コラム - 院長より

 

Vol.56 2008/1/15

キレル若人を考える

 新春のすがすがしい空気をうちやぶるように、子供が親・兄妹を殺した。そして火をつけた! 捕まっても平然としている。 路上での、ホームでの、学校での惨状が報道されています。悪いことをしたとの反省の表情も見られない。まさに、見猿、聞か猿、言わ猿になれたらと思います。

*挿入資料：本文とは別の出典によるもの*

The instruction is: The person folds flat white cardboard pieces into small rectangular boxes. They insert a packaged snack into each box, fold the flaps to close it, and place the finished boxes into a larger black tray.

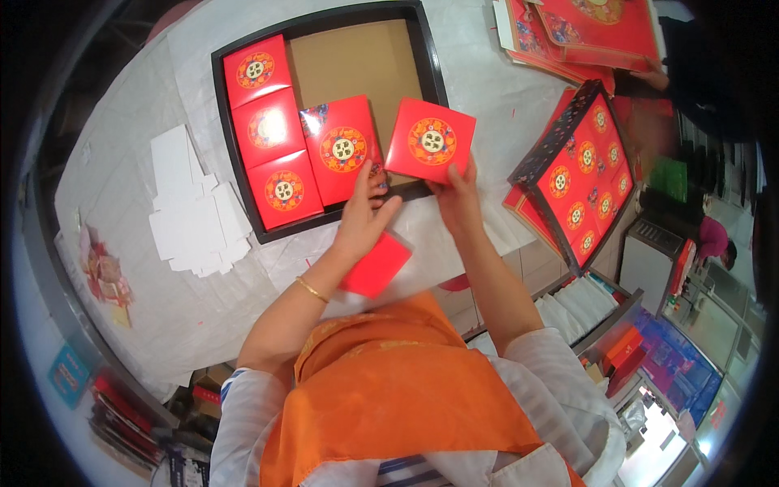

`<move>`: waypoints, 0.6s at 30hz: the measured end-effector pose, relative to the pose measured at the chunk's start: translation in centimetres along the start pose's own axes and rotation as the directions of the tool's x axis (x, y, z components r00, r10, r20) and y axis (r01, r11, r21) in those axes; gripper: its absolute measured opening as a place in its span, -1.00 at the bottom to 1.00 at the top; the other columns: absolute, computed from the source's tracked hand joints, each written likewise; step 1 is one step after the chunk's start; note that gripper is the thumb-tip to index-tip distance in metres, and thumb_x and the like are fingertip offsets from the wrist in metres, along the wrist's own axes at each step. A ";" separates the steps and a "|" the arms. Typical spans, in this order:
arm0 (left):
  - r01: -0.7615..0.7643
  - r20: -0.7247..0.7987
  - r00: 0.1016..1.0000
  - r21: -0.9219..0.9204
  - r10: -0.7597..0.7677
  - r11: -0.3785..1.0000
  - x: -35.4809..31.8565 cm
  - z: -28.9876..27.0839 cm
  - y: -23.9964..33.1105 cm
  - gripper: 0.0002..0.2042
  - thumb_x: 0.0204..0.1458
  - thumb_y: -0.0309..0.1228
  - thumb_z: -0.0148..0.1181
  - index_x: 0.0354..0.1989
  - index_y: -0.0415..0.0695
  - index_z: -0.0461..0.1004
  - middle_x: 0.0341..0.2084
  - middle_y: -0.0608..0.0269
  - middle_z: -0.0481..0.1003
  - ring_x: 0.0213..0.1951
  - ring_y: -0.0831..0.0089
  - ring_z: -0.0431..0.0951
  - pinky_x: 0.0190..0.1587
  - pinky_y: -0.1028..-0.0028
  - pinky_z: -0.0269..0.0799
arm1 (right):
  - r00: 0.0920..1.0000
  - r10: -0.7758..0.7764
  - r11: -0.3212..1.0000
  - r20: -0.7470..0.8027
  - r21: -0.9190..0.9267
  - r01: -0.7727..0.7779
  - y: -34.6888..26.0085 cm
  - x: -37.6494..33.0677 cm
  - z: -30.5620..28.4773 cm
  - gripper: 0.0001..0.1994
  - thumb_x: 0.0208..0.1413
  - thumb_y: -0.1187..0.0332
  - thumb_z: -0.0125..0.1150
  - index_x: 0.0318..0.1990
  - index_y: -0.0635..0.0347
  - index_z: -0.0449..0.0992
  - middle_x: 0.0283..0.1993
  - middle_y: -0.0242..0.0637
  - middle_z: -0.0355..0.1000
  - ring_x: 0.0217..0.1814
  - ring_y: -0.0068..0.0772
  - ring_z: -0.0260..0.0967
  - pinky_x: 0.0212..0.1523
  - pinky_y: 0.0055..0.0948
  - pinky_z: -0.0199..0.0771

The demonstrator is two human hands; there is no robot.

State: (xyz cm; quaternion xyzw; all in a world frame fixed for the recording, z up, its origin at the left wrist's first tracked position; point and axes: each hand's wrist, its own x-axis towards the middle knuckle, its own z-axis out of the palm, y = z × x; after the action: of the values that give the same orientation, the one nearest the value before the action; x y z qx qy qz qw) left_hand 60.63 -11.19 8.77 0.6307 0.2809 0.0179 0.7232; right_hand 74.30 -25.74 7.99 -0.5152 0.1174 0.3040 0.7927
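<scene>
A black-rimmed tray (323, 19) on the table has a column of small square red boxes (282, 188) with round floral patterns along its left side. Beside them lies a longer red box (337, 150) with a similar pattern. My left hand (367, 213) is at that longer box's lower right corner, thumb and fingers apart, fingertips against its side. My right hand (459, 195) grips a square red box (430, 140) by its lower right corner, tilted over the tray's right part. A plain red piece (380, 266) lies beneath my left wrist near the table's front edge.
White folded card pieces (193, 213) lie on the left of the table. A filled tray of patterned red boxes (586, 174) leans at the right edge. Large red box covers (584, 32) are stacked at the far right, beside another person's hand (652, 77).
</scene>
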 end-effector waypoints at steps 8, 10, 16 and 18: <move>-0.223 -0.142 0.960 0.124 0.240 0.967 6.2 -0.6 0.0 -0.40 0.23 -0.46 0.04 0.41 -0.33 0.00 0.22 -0.21 0.28 0.25 0.11 0.33 0.28 0.29 0.24 | 0.851 0.524 0.807 0.032 -0.340 -0.484 1.2 -6.3 0.2 -0.50 0.26 0.30 0.17 0.30 0.19 0.21 0.03 -0.22 0.49 0.06 -0.36 0.45 -0.04 -0.39 0.48; -0.209 -0.120 0.961 0.278 0.250 0.938 7.3 -1.4 0.9 -0.42 0.24 -0.44 0.02 0.39 -0.34 0.02 0.22 -0.27 0.27 0.25 0.03 0.32 0.29 0.25 0.22 | 0.968 0.251 0.648 -0.009 -0.741 -0.175 0.4 -5.7 -1.8 -0.53 0.31 0.24 0.09 0.28 0.27 0.24 0.12 -0.15 0.43 0.18 -0.31 0.38 0.05 -0.39 0.42; -0.123 -0.205 0.951 0.440 0.233 0.890 8.7 1.4 0.6 -0.44 0.25 -0.49 -0.06 0.41 -0.33 -0.01 0.09 -0.32 0.31 0.14 -0.10 0.35 0.23 0.18 0.24 | 0.836 -0.433 0.045 0.337 -0.918 0.394 1.0 1.2 -5.7 -0.48 0.27 0.31 0.08 0.31 0.39 0.20 0.25 0.12 0.27 0.30 0.07 0.21 0.30 -0.14 0.19; -0.150 -0.258 0.919 0.471 0.298 0.869 9.0 3.0 0.1 -0.43 0.25 -0.51 -0.07 0.42 -0.32 -0.03 0.09 -0.30 0.28 0.13 -0.10 0.34 0.22 0.18 0.24 | 0.867 -0.384 0.104 0.317 -0.918 0.382 1.1 3.1 -5.9 -0.46 0.27 0.33 0.08 0.34 0.37 0.16 0.31 0.11 0.22 0.34 0.09 0.16 0.35 -0.14 0.11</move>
State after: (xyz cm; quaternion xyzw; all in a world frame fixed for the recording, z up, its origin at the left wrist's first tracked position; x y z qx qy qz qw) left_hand 69.47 -10.46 5.54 0.7953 0.3157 0.1411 0.4979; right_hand 76.81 -29.56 3.04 -0.9030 -0.2326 0.0939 0.3488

 私は若い人たちが昨今、簡単にキレル原因は2つあると思います。
 1つ目は、なんといっても親、親のしつけにあると思います。このキレル若人の親の世代は、まさにあの新人類といわれた子供たちが親になって、子供を叱りきれない、コントロールしきれないところにあるように思えてなりません。親になった新人類は何をしているのでしょうか? 学校給食費を支払わない、なんて親が屁理屈を言えば世の中OKと、子供に教えているようなものではありませんか。学校もそんな新人類の親の言いなりにならず、先生もある程度の範囲内でビシビシしかってよいと思います。新人類の親が先生を攻撃してきたら、教育委員会が何故守ってあげないのでしょう。教育者としていき過ぎた行動であったと謝る前に、その先生のとった行動は愛の鞭であり、親であるあなた方に代わって行ったのだ、不服があるなら家できちんと教育しなさいと突っぱねるべきであると思います。我々が子供の頃は先生になんどもたたかれ叱られていましたが、親は学校にもっと厳しくしてくださいといっていました。愛情をもって叱ると、感情で怒るは違うのです。
小学校卒業の時、校長先生がくださった大好きな言葉があります。

叱られて、苦しんで、
賢くなるんだよ、強くなるんだよ
どんなつらさにも耐えて
己のよさをみがくのだ

(下諏訪小学校校長 今村泰美先生)

 2つ目は、医学的根拠からです。神経細胞の活動を穏やかにする栄養の1つにビタミンB3(ナイアシン)があります。最近の社会では、どうやらこれが欠乏しているようです。イライラしてしまう方、すごく落ち込みやすい方に、このナイアシンを摂取していただくと徐々に気持ちが穏やかになっていくことを多数経験しています。神経細胞の栄養失調状態がキレやすくしている可能性があります。
 教育と栄養、この全く異なるものが人の行動を左右していることを認識し、我々は次世代の育成をどのようにしていかなくてはならないのか、考え実行する時に至っていると思います。